Pay attention to how your body responds. People vary widely in how quickly they metabolize alcohol based on body weight, genetics, liver enzyme activity, and whether they’ve eaten. If you consistently get dizzy after a certain number of drinks, that’s your body telling you where your personal threshold is.
When Dizziness Signals Something Serious
Normal post-drinking dizziness is unpleasant but resolves on its own within several hours. Certain symptoms, however, indicate alcohol poisoning, which is a medical emergency.

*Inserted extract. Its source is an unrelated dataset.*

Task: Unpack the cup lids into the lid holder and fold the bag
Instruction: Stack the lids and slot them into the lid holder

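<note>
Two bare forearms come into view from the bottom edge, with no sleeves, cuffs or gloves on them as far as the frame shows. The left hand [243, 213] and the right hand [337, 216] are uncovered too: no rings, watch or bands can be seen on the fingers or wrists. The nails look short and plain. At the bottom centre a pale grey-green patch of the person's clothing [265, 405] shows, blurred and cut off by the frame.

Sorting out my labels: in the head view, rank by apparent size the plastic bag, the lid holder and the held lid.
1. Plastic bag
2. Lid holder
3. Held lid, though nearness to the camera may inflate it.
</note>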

Call 911 if someone who has been drinking shows confusion, repeated vomiting, seizures, slow breathing (fewer than eight breaths per minute), or an inability to stay conscious. Alcohol poisoning can affect breathing, heart rate, and body temperature, and waiting to see if it resolves on its own can be fatal.
Dizziness that persists for more than 24 hours after your last drink, or that comes with hearing changes, severe headache, or loss of coordination on one side of the body, is worth getting evaluated. These symptoms go beyond the normal effects of alcohol on your inner ear and blood sugar.